▶ [Instructions to follow]:
Reproduce the entries from their first line up to and including the line with "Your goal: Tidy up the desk". Leave out everything after it.

▶ [Available data]:
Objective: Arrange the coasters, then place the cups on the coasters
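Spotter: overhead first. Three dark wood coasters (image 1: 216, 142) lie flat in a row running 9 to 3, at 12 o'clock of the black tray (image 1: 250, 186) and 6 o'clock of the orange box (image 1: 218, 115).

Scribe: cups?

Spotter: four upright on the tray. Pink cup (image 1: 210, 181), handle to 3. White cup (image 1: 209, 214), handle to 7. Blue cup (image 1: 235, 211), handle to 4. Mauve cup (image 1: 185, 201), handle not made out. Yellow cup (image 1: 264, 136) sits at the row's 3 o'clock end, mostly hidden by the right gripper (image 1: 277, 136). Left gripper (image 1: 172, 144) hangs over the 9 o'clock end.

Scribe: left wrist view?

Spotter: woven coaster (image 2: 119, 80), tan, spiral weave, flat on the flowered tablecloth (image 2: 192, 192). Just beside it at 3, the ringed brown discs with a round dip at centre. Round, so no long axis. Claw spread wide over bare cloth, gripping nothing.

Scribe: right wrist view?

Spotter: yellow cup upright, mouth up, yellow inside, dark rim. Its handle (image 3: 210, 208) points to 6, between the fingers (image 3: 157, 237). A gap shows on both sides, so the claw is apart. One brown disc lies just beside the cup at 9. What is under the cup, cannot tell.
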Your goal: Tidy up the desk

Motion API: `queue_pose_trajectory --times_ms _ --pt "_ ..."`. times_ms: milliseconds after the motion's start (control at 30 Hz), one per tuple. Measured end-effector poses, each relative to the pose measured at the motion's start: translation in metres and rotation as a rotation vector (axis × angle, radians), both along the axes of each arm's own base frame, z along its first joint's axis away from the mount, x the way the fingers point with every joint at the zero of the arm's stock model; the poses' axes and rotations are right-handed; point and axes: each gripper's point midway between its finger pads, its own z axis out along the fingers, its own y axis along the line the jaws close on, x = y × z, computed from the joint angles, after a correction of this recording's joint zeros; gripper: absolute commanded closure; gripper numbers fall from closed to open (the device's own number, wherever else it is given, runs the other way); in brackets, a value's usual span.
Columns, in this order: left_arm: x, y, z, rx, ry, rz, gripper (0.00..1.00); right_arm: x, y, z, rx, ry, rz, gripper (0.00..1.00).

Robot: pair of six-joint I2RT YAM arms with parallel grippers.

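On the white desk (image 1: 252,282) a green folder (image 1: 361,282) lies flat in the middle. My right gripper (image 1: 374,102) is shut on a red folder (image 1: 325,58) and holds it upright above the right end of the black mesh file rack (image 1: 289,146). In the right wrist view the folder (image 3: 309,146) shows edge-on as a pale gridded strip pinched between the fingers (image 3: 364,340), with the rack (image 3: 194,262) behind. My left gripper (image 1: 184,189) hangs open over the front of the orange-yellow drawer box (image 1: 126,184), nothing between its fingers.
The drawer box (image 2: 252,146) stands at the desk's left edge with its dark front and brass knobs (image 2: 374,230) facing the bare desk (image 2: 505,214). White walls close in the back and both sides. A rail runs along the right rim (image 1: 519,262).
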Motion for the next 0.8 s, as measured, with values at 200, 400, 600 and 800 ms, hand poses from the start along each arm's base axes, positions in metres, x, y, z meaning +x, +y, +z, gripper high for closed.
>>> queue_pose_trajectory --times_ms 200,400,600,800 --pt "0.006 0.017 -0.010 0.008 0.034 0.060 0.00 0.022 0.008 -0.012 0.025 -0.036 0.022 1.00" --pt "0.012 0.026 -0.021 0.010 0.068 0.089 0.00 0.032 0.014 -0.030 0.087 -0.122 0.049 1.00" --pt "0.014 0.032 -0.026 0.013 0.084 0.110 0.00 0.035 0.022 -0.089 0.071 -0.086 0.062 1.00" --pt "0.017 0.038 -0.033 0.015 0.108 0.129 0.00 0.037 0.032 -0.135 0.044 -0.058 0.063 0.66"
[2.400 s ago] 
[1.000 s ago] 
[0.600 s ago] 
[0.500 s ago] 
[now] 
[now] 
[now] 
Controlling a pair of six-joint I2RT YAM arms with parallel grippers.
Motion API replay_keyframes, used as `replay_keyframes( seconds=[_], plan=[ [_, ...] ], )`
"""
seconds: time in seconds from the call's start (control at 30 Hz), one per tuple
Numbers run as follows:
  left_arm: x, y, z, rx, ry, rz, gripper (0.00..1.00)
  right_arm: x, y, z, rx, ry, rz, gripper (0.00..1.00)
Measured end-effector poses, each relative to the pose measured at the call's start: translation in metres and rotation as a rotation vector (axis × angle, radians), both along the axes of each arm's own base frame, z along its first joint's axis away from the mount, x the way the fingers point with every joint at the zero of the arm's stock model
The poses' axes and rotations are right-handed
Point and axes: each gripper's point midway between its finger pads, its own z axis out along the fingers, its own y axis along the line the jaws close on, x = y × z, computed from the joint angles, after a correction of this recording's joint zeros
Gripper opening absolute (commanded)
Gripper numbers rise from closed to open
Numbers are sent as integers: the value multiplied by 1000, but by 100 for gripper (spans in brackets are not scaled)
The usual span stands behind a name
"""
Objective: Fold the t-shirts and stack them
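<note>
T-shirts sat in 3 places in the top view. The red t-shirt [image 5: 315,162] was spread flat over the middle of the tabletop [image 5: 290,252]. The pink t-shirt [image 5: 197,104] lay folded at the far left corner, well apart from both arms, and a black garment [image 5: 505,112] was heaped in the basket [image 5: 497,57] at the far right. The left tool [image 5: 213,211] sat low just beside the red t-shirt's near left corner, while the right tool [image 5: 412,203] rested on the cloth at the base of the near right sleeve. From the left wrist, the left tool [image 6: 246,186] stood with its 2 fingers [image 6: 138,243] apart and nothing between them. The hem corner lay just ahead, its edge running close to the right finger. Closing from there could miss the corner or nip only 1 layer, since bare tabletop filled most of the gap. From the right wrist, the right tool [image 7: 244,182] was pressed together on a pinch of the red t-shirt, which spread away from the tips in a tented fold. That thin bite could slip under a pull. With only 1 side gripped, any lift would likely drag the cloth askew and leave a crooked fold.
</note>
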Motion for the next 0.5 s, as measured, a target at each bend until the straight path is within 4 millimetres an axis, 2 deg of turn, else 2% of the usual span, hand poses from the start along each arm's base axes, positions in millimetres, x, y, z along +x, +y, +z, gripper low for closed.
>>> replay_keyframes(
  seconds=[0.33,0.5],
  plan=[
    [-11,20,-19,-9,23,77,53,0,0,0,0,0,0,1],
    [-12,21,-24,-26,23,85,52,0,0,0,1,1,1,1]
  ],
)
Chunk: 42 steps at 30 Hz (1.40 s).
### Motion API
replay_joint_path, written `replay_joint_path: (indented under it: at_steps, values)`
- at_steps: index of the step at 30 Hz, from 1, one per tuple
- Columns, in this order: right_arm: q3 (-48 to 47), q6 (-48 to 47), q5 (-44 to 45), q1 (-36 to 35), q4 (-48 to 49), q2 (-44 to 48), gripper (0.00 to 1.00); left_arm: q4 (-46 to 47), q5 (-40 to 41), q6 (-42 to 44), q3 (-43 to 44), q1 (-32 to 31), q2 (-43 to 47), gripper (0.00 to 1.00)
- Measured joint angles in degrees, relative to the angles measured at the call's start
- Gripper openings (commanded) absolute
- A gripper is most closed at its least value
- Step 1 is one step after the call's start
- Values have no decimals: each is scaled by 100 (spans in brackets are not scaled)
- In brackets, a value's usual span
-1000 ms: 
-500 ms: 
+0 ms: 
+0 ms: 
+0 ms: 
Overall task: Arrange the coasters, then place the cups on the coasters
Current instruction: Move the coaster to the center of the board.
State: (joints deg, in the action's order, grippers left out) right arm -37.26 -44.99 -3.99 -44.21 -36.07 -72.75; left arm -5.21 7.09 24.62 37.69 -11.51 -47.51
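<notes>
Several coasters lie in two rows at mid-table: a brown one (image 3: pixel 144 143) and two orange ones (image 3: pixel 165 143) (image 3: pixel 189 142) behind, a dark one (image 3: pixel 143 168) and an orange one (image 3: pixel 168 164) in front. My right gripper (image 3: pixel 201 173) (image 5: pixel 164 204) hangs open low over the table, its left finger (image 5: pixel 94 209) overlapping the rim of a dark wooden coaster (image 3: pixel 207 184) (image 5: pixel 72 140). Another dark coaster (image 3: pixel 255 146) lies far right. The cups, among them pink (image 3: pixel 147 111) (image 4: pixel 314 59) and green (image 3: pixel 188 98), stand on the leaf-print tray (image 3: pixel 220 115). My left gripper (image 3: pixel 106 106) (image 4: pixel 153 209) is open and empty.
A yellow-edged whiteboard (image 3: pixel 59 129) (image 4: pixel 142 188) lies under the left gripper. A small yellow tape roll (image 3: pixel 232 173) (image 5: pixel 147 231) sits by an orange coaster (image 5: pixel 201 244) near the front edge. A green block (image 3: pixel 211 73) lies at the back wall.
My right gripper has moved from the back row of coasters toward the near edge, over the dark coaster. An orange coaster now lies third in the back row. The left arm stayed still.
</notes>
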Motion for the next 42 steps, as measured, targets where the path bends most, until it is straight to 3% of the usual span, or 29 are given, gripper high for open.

▶ [Task answer]:
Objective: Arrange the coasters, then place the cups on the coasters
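Spotter: overhead first. Three dark wood coasters (image 1: 216, 142) lie flat in a row running 9 to 3, at 12 o'clock of the black tray (image 1: 250, 186) and 6 o'clock of the orange box (image 1: 218, 115).

Scribe: cups?

Spotter: four upright on the tray. Pink cup (image 1: 210, 181), handle to 3. White cup (image 1: 209, 214), handle to 7. Blue cup (image 1: 235, 211), handle to 4. Mauve cup (image 1: 185, 201), handle not made out. Yellow cup (image 1: 264, 136) sits at the row's 3 o'clock end, mostly hidden by the right gripper (image 1: 277, 136). Left gripper (image 1: 172, 144) hangs over the 9 o'clock end.

Scribe: left wrist view?

Spotter: woven coaster (image 2: 119, 80), tan, spiral weave, flat on the flowered tablecloth (image 2: 192, 192). Just beside it at 3, the ringed brown discs with a round dip at centre. Round, so no long axis. Claw spread wide over bare cloth, gripping nothing.

Scribe: right wrist view?

Spotter: yellow cup upright, mouth up, yellow inside, dark rim. Its handle (image 3: 210, 208) points to 6, between the fingers (image 3: 157, 237). A gap shows on both sides, so the claw is apart. One brown disc lies just beside the cup at 9. What is under the cup, cannot tell.
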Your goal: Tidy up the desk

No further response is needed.